In both fields, well-funded and powerful interest groups have worked for years to suppress free discussion that is based on an open-ended, fair-minded examination of the facts at hand. Now, in the wake of the September-October financial collapse, there is some attempt to rehabilitate the analysis of those stalwart economists who over the years have worked to try to challenge the assumptions of the market fundamentalists. (Though I note that the WSJ blogger reports that Larry Summers was a notable belittler of the critics at one key 2005 Fed conference… Summers is, of course, one of the key members of Obama’s incoming economics team. Not good news.)
And then, there’s the Arab-Israeli field– one where discourse suppression campaigns and the systematic attempt to exclude, marginalize, or belittle anyone who challenges the “Israel is always right” orthodoxy continue unabated in the US. See, for example, all the cases documented by Muzzlewatch, which still represent only the tip of a much, much deeper iceberg of the discourse suppression practices by the pro-Israel hasbaristas.
This is not only completely unjust, and a serious violation of any rules of fair discourse. It is also extremely hazardous to the longterm interests of the US citizenry. It is certainly not in our interest as citizens to have our elected government give such strong and uncritical support to the actions of the government of Israel– even when, as now, these actions completely violate all the “laws of war” requirements regarding the need for proportionality and discrimination in the conduct of military operations.
Our country needs to have a full and fair discussion both of what is going on the current Israel-Gaza war, and of our government’s policy regarding it, which has been marked by:

    1. Our government continuing to supply Israel with the extremely lethal weaponry that is being used in this inhumanely pursued conflict; and
    2. Our government acting vigorously in the international scene, right now, to prevent the conclusion of the speedy ceasefire that the peoples of Gaza, Israel– and the US– all so desperately need.

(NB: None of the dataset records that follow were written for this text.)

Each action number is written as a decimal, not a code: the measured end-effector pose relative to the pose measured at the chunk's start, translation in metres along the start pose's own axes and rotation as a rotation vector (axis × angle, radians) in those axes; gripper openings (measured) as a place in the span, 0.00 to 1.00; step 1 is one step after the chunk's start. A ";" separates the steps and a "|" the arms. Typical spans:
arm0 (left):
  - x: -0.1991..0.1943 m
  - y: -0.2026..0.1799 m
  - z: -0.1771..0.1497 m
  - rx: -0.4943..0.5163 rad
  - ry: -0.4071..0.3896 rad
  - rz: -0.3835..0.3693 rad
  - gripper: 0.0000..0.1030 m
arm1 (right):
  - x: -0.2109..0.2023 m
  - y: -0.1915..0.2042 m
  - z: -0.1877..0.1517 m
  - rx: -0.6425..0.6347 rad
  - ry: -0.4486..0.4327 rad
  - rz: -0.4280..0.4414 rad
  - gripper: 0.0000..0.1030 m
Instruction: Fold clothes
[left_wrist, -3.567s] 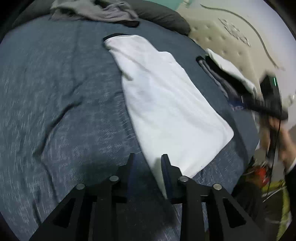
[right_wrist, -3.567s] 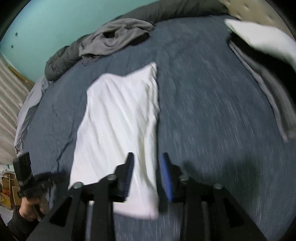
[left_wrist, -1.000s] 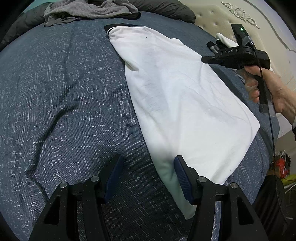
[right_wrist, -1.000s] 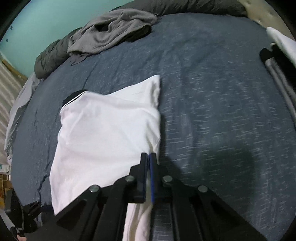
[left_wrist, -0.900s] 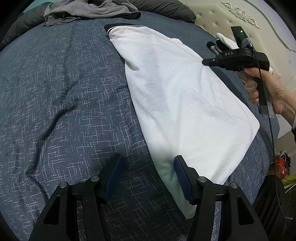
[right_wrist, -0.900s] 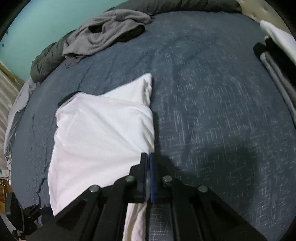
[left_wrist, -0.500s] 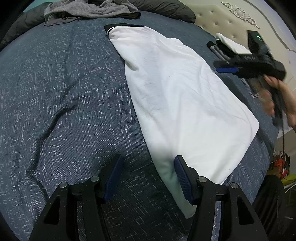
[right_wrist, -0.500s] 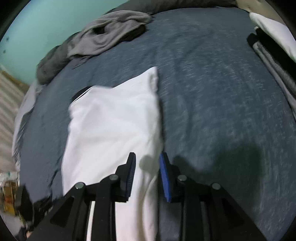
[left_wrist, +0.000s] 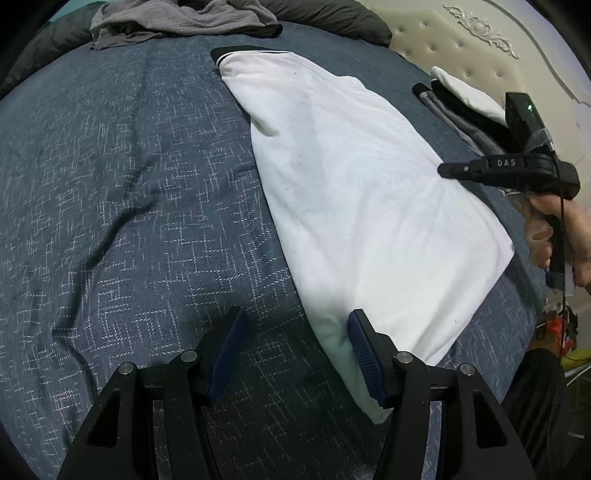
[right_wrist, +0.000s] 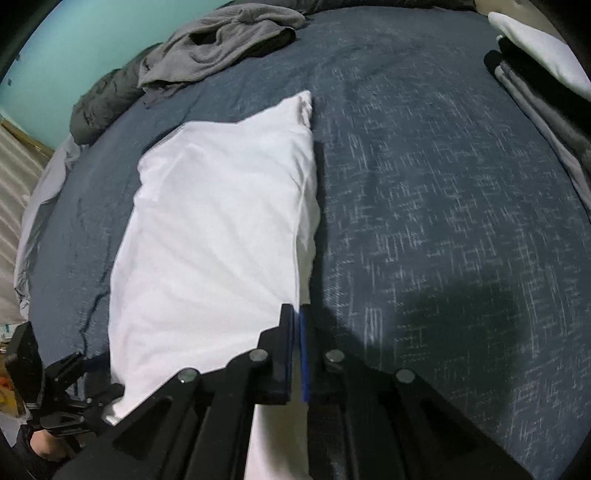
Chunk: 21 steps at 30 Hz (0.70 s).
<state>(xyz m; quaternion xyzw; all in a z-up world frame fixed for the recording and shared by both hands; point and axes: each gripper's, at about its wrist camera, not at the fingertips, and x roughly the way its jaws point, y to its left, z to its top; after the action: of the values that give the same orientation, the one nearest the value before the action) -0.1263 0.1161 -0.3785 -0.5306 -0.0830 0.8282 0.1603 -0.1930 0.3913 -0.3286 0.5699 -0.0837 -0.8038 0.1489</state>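
Through the left wrist view, my left gripper (left_wrist: 295, 350) stood with jaws apart over the near edge of the white shirt (left_wrist: 369, 192), which lay lengthwise on the blue bedspread (left_wrist: 129, 184); I judged the lengthwise fold done and a cross fold due next. Only here did my right hand (left_wrist: 561, 229) show. Through the right wrist view, my right gripper (right_wrist: 297, 347) had just closed; whether it pinched the shirt's far edge I could not tell.
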 end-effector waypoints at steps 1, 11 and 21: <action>0.001 0.000 -0.003 -0.005 -0.002 -0.003 0.60 | 0.001 -0.002 -0.001 0.014 0.003 0.003 0.02; -0.013 0.005 -0.005 -0.041 -0.020 -0.067 0.60 | -0.030 0.002 -0.028 0.031 0.027 0.053 0.23; -0.018 0.006 -0.016 -0.103 0.002 -0.136 0.60 | -0.037 -0.018 -0.074 0.136 0.106 0.096 0.36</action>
<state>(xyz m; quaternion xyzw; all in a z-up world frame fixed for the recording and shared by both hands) -0.1065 0.1033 -0.3720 -0.5323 -0.1612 0.8094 0.1888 -0.1143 0.4233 -0.3259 0.6156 -0.1573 -0.7569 0.1526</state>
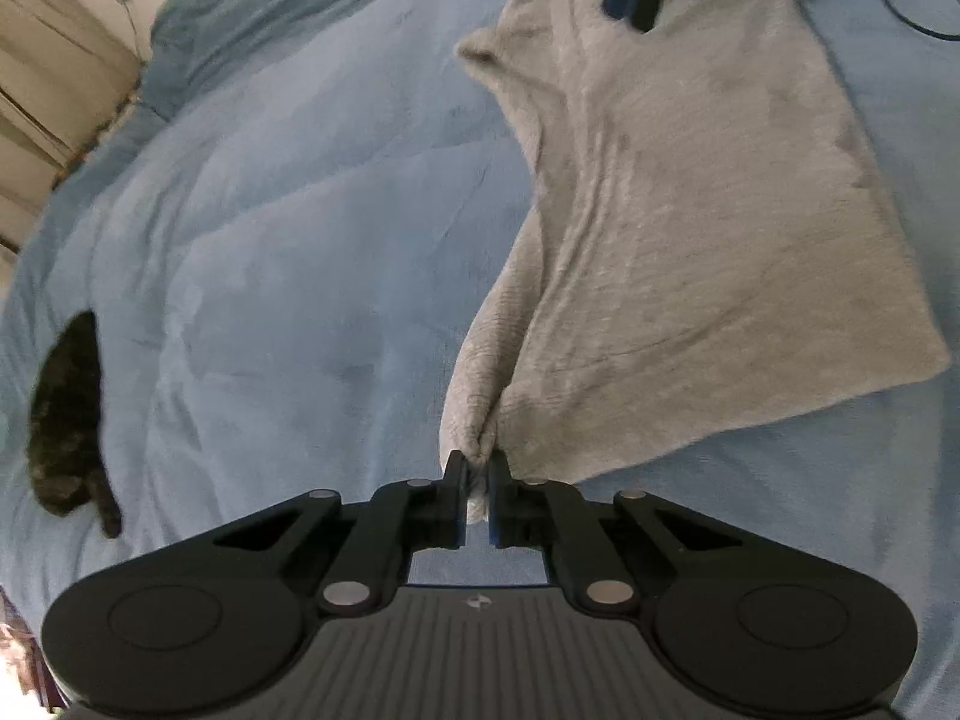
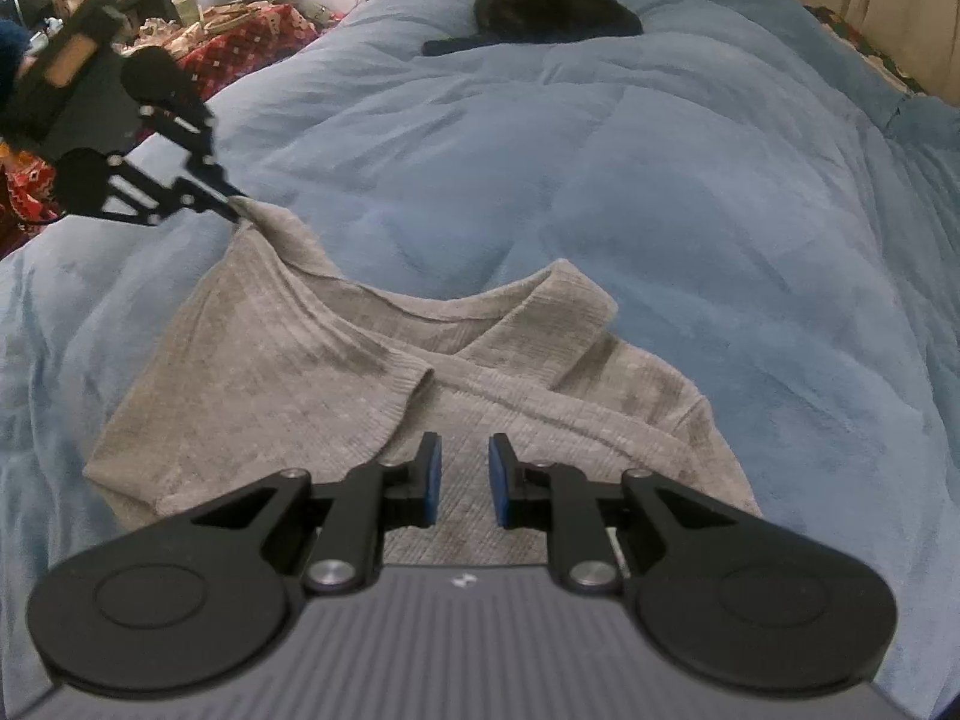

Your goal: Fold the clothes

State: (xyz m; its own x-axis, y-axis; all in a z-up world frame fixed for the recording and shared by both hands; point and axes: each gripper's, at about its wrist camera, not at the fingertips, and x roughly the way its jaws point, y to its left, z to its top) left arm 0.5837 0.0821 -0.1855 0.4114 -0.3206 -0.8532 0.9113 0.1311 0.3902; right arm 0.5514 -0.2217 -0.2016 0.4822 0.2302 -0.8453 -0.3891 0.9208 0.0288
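Note:
A grey knit garment (image 1: pixel 690 210) lies spread on the blue comforter (image 1: pixel 270 240), with its sleeves folded across its body (image 2: pixel 288 372). My left gripper (image 1: pixel 477 468) is shut on a bunched corner of the garment and lifts it slightly; from the right wrist view it shows at the garment's far left corner (image 2: pixel 237 207). My right gripper (image 2: pixel 465 468) hovers over the garment's near edge with a gap between its blue pads and nothing pinched. In the left wrist view it appears at the top (image 1: pixel 645 6).
A black cat (image 2: pixel 552 12) lies curled on the comforter beyond the garment, and shows at the left in the left wrist view (image 1: pixel 66 420). Cluttered furniture and red patterned cloth (image 2: pixel 228 36) stand past the bed's left edge. A dark cable (image 1: pixel 900 6) crosses the bed's top right.

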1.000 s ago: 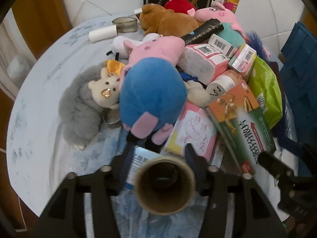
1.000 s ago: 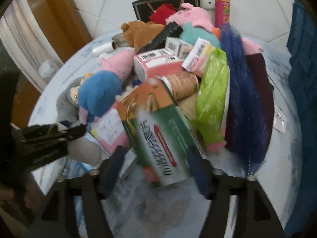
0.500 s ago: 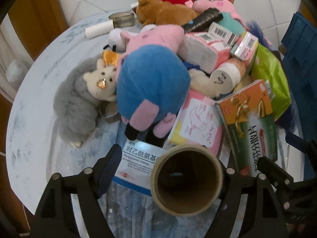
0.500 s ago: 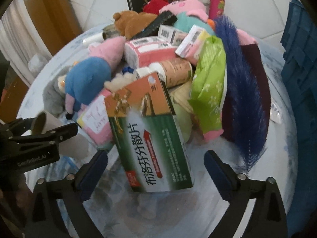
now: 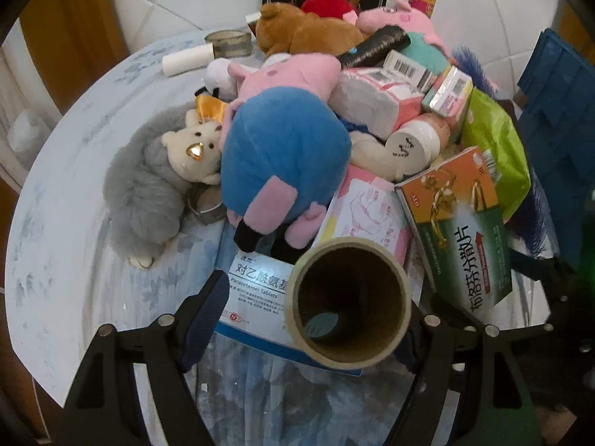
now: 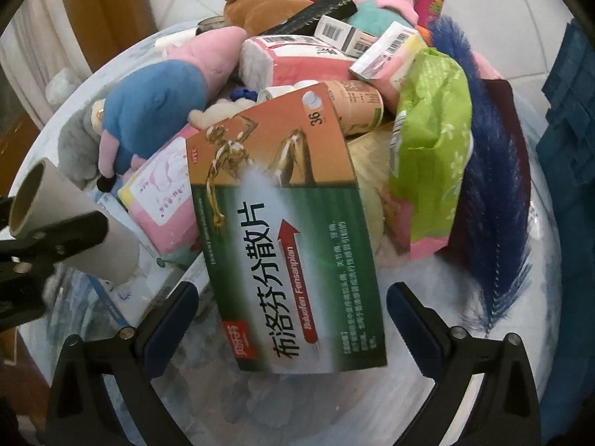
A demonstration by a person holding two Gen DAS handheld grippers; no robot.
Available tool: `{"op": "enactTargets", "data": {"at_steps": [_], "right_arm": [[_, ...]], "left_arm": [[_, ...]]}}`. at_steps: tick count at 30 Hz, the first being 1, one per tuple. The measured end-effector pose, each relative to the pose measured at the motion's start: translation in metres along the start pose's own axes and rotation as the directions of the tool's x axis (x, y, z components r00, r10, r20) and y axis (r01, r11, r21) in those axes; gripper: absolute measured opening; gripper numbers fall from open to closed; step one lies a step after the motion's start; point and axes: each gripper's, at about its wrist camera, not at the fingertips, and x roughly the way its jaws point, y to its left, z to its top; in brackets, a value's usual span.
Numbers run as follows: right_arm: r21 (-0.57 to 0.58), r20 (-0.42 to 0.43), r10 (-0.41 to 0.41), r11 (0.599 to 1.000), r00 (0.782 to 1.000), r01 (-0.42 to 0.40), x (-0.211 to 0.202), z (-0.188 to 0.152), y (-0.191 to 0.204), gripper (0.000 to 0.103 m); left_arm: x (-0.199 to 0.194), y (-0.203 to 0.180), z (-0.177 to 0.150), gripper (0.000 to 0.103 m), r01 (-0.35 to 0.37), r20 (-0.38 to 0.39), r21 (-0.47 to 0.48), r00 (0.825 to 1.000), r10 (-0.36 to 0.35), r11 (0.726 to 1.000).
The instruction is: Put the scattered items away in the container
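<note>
- Round pale-blue table (image 5: 74, 186), white tiles behind it, carries a heap of plush toys, packets and boxes. The blue crate (image 5: 550, 93) stands off the heap at three o'clock, and none of the heap is in it yet.
- The left gripper (image 5: 316, 297) has a cardboard tube (image 5: 349, 297) between its jaws, which have just been closing. The pad at nine o'clock stands clear of the tube and the other pad is hidden, so the tube is not pinched. If lifted like this, it would likely roll out onto the white tablet box (image 5: 256, 290) beneath.
- The right gripper (image 6: 292, 291) is spread wide. Its jaws have just been opening, and they straddle the green-and-orange medicine box (image 6: 282, 230) without touching it.
- That box leans on the heap at twelve o'clock. A push downward could slide it, or shift the pink tissue pack (image 6: 163, 204) at nine o'clock.
- The box nearly fills the gap, so a skewed approach may catch one edge and twist it.
- The two grippers work close together, so swinging toward the crate could make them collide.
</note>
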Motion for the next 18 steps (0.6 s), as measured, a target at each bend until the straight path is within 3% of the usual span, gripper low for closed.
{"op": "enactTargets", "data": {"at_steps": [2, 4, 7, 12, 18], "right_arm": [[-0.010, 0.012, -0.017, 1.000, 1.000, 0.018, 0.004, -0.002, 0.001, 0.102], [-0.010, 0.022, -0.016, 1.000, 1.000, 0.017, 0.008, -0.004, 0.001, 0.102], [-0.005, 0.044, -0.010, 1.000, 0.999, 0.010, 0.012, -0.003, 0.001, 0.102], [0.002, 0.067, -0.006, 1.000, 0.998, 0.006, 0.012, -0.003, 0.002, 0.093], [0.007, 0.100, 0.004, 1.000, 0.995, -0.005, -0.017, -0.003, 0.005, 0.092]], "left_arm": [[-0.004, -0.001, -0.002, 0.051, 0.028, 0.022, -0.005, 0.999, -0.028, 1.000], [-0.007, -0.004, -0.003, 0.044, 0.029, 0.035, 0.004, 0.999, -0.029, 1.000], [-0.008, -0.006, -0.005, 0.044, 0.025, 0.050, 0.011, 0.998, -0.025, 1.000], [-0.012, -0.005, -0.007, 0.044, 0.022, 0.065, 0.016, 0.998, -0.023, 1.000], [-0.033, -0.001, -0.005, 0.044, 0.031, 0.092, 0.024, 0.995, -0.033, 0.999]]}}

The risks that accrue to us from not having this discussion on a full, fair, and fact-derived basis, and on not making the kinds of changes in our government’s policy that would minimize the hazard to all concerned, are large indeed. (Quite apart from the raw morality of the issues involved.)
If we do not have this discussion, and do not make the requisite policy changes in an urgent way, then we can expect our country’s real power and influence around the world to continue plunging just as surely as the financial markets crashed in the latter parts of 2008.
Wilfull ignorance is the worst kind. Wilfull suppression of free, fact-based discourse is no less bad. And in Arab-Israeli affairs as in a discussion of national economic policies, discourse suppression is extremely hazardous to our country’s health.

10 thoughts on “Discourse suppression is hazardous to your health”

  1. I really dislike the term “market fundamentalist.” It’s too close to “market fundamentals,” so the meaning gets muddied. Better to use terms like “market militants” or “market true believers” or “savage capitalists’ (my favorite).
    Yes, the War on Dissent has been a prominent in America for years. Bush took it to new levels. Of course, any discussion of the War on Dissent was on of its early casualties.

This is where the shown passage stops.